● Brief: Begin at the line containing "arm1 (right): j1" in the records below, end at the line containing "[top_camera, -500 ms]", and retype each line in that span exactly. No other line and no image should appear.

● Available data:
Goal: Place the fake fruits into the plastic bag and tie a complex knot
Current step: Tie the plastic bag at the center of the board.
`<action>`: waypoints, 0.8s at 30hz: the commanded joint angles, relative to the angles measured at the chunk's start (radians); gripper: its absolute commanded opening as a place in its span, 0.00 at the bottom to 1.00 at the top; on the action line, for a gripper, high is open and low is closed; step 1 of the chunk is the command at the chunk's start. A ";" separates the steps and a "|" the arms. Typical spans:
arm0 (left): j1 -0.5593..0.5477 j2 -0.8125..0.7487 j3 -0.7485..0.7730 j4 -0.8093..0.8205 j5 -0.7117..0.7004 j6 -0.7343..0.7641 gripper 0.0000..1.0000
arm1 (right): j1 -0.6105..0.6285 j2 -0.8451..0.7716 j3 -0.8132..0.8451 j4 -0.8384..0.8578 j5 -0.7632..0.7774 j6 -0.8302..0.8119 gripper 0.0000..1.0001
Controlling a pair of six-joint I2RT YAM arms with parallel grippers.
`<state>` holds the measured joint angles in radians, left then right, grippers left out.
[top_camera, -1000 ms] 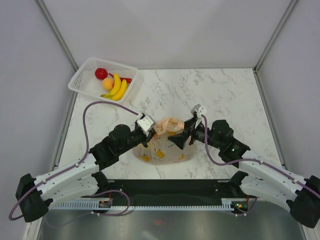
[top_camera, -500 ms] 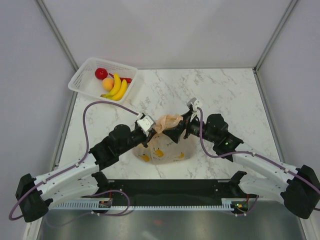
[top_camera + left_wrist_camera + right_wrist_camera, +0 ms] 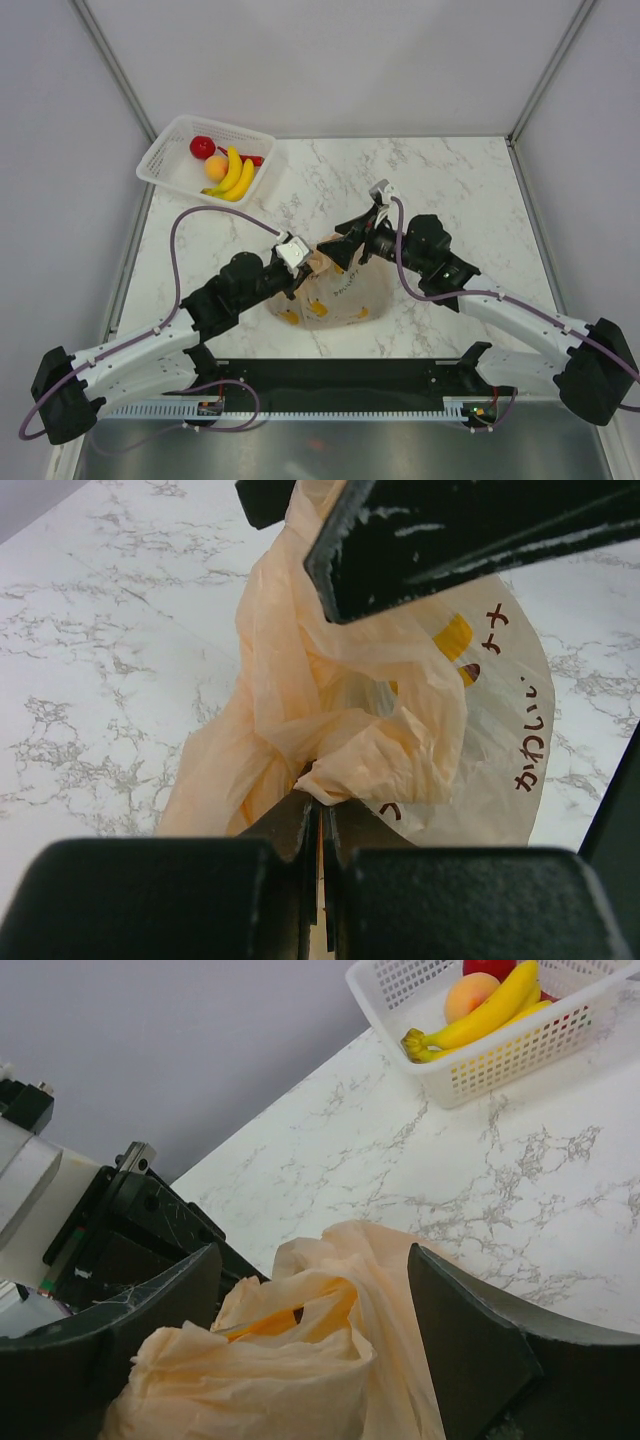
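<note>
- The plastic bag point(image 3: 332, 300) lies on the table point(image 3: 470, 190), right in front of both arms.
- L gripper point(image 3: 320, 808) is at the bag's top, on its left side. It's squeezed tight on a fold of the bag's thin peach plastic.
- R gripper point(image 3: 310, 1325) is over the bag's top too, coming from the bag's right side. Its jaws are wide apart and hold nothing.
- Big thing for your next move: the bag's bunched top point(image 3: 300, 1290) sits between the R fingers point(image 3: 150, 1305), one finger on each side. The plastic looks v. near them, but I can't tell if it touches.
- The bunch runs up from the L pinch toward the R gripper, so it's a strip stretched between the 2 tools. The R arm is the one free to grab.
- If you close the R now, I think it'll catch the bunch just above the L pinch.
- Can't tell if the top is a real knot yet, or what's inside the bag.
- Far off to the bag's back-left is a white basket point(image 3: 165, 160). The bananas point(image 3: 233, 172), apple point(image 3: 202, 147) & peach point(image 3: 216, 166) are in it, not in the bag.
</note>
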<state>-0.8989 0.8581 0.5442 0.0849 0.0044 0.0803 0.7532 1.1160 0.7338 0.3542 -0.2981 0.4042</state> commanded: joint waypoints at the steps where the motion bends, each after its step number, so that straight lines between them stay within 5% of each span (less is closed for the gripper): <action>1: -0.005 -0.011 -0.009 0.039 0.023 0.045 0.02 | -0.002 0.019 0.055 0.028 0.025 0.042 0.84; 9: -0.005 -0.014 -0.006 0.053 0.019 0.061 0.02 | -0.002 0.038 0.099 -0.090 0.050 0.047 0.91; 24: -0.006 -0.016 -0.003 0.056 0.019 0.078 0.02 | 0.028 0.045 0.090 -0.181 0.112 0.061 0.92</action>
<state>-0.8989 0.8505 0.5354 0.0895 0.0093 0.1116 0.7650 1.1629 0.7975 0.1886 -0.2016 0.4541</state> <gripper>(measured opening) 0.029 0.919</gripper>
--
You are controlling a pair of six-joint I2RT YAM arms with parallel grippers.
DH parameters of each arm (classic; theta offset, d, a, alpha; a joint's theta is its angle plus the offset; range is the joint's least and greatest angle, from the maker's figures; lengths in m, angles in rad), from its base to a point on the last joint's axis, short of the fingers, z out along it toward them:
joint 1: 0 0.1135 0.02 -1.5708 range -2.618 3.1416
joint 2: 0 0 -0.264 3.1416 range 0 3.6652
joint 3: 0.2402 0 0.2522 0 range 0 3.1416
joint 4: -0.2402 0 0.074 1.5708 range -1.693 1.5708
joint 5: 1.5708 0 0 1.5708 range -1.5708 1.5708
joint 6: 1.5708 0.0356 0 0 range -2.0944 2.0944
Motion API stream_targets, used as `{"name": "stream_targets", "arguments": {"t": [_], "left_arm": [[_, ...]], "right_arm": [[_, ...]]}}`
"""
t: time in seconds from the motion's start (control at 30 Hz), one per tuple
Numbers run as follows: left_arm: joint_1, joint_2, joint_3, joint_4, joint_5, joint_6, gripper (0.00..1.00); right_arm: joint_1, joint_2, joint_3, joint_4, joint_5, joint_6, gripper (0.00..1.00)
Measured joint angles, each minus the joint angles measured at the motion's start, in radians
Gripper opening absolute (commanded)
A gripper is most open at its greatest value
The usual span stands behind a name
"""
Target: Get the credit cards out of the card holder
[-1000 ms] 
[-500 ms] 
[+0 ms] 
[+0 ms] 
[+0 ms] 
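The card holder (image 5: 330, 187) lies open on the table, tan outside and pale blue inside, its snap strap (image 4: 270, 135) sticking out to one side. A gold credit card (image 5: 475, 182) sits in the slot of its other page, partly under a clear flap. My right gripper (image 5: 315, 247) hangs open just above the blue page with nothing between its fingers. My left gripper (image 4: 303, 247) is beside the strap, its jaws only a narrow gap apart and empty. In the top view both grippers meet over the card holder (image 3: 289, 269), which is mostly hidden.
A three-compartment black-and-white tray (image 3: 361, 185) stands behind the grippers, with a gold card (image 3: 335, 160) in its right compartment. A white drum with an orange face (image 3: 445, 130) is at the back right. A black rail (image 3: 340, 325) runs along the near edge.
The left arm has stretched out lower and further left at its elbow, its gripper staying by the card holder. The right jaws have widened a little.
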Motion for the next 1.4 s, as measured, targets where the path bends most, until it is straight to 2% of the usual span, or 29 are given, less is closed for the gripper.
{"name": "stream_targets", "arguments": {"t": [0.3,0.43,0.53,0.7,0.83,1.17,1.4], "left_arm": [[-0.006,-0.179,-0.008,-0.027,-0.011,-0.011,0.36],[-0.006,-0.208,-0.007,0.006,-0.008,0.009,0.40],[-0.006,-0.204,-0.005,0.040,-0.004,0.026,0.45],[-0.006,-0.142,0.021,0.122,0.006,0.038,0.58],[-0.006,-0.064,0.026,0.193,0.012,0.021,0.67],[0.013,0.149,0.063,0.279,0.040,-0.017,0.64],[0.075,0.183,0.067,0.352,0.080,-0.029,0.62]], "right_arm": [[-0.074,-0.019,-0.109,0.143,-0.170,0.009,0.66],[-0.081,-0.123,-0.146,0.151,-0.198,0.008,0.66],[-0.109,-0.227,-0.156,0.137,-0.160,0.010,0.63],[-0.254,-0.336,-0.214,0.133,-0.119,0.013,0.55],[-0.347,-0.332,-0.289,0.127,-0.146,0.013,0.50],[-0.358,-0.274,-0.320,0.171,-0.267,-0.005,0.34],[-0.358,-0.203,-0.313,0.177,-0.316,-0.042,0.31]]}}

● Response:
arm1 (right): j1 -0.6105..0.6285 j2 -0.8451..0.7716 j3 -0.8132..0.8451 j4 -0.8384..0.8578 j5 -0.7632..0.7774 j6 -0.8302..0.8119 gripper 0.0000..1.0001
Controlling a pair of six-joint I2RT YAM arms with parallel grippers.
`<state>` holds the measured joint angles in radians, left then right, grippers left out.
[top_camera, -1000 ms] 
[top_camera, -500 ms] 

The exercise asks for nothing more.